What you have to do:
With the line containing "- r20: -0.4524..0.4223" as the start and the line containing "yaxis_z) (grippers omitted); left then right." as the end, transcribe that span of the entries below exactly, including both.

Stored data
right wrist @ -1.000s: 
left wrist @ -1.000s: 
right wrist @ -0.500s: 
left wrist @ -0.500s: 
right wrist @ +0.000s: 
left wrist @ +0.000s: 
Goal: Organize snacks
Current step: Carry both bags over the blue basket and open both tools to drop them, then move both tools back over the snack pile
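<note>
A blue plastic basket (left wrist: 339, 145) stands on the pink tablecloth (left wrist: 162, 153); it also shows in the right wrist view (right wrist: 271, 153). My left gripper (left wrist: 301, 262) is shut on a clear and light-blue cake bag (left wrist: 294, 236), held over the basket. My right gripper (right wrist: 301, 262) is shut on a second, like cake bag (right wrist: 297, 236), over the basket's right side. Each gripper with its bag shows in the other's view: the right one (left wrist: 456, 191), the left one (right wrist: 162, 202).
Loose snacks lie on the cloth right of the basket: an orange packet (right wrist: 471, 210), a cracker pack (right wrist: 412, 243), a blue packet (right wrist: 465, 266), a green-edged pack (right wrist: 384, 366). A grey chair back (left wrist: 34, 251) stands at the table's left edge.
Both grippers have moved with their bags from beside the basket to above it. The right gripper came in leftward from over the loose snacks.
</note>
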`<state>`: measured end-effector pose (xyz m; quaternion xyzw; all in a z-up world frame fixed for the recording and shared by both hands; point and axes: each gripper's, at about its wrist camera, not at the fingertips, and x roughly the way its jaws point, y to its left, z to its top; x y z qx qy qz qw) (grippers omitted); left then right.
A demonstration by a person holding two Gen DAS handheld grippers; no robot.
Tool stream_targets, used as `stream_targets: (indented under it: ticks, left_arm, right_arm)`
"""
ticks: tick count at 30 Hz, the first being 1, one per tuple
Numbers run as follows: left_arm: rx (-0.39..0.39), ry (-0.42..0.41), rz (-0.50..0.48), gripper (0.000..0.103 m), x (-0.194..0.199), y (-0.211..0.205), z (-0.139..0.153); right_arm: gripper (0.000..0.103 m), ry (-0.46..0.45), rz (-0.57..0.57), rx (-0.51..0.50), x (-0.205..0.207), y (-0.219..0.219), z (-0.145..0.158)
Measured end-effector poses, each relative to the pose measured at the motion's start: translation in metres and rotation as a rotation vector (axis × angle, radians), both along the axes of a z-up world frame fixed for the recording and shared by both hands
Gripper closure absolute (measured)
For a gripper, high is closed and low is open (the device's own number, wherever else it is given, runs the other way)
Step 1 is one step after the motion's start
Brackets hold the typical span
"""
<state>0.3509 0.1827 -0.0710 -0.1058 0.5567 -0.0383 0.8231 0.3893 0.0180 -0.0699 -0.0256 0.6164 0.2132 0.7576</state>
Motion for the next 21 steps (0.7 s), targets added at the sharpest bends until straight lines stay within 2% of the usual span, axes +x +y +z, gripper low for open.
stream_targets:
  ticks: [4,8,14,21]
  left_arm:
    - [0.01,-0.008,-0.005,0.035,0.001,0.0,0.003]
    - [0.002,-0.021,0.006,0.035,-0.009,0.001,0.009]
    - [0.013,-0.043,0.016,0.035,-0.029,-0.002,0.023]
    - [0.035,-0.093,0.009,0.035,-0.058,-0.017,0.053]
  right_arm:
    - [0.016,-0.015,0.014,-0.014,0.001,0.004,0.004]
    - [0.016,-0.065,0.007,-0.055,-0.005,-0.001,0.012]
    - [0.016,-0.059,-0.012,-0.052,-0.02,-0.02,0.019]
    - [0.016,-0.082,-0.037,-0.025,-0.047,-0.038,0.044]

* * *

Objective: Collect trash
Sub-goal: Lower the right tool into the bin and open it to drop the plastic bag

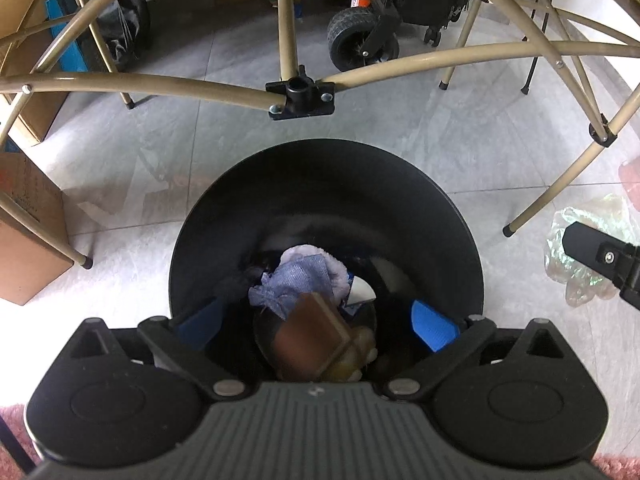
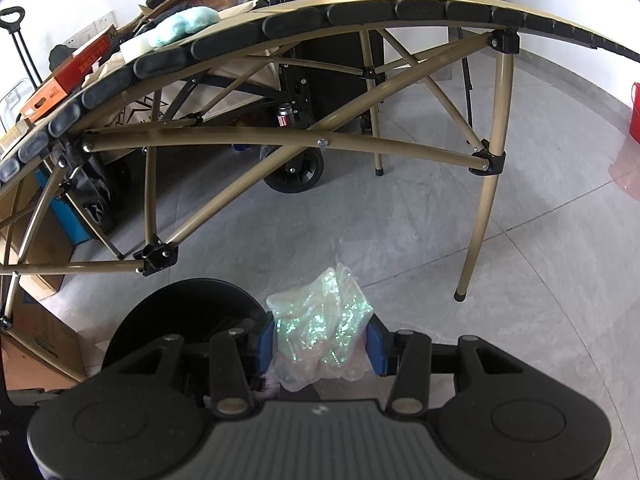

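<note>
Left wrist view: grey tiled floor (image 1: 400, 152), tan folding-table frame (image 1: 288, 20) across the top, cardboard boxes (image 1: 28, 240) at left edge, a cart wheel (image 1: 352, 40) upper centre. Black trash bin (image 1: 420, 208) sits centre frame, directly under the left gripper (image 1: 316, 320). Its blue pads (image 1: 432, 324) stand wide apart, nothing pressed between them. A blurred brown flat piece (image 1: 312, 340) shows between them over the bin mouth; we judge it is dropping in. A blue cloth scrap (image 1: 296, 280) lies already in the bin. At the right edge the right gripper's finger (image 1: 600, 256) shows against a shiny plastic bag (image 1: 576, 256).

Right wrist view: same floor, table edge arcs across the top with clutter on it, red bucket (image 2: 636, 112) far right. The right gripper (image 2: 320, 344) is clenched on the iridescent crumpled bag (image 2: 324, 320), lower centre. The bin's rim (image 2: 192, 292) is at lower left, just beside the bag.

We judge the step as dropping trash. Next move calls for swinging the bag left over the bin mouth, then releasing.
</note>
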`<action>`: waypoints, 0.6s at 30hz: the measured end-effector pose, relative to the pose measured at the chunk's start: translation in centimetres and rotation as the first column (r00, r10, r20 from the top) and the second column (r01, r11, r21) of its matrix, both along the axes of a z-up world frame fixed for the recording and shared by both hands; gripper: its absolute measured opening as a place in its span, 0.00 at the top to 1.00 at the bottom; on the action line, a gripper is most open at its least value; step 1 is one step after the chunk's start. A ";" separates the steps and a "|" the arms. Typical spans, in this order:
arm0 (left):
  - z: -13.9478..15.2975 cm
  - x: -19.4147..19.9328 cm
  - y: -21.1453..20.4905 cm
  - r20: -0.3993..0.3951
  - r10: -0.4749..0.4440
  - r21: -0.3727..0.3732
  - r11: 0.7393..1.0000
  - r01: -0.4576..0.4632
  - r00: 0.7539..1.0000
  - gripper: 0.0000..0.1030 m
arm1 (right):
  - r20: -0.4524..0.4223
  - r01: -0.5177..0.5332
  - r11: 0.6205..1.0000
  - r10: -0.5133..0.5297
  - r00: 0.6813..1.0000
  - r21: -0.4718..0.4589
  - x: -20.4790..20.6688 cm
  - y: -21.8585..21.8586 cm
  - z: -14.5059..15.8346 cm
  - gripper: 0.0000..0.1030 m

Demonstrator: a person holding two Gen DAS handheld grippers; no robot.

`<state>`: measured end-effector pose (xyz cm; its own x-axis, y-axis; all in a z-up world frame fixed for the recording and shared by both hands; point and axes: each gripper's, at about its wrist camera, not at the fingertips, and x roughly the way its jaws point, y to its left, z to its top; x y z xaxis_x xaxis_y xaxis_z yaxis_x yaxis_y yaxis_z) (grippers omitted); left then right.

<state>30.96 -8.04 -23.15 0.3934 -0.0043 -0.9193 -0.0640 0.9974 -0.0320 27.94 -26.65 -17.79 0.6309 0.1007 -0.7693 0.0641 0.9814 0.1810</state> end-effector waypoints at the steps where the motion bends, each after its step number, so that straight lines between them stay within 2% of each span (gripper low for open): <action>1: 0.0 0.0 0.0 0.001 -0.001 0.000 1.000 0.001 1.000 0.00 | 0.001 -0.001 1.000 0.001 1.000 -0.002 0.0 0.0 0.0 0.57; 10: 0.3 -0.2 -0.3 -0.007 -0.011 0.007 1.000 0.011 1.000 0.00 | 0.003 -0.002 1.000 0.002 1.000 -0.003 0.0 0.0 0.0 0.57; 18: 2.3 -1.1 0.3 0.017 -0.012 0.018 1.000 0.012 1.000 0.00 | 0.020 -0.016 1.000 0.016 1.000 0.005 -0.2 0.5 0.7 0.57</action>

Solved exercise:
  - r20: -0.4524..0.4223
  - r01: -0.5177..0.5332
  - r11: 0.6205..1.0000
  - r10: -0.5133..0.5297
  - r00: 0.6813..1.0000
  - r21: -0.4718..0.4589
  - x: -20.4790..20.6688 cm
  - y: -21.8585..21.8586 cm
  - z: -14.5059..15.8346 cm
  - gripper: 0.0000..0.1030 m

Demonstrator: a person holding two Gen DAS handheld grippers; no robot.

`<state>`: measured end-effector pose (xyz cm; its own x-axis, y-axis; all in a z-up world frame fixed for the recording and shared by both hands; point and axes: each gripper's, at about its wrist camera, not at the fingertips, and x roughly the way its jaws point, y to its left, z to its top; x y z xaxis_x xaxis_y xaxis_z yaxis_x yaxis_y yaxis_z) (grippers omitted); left then right.

That concludes the output for this exercise.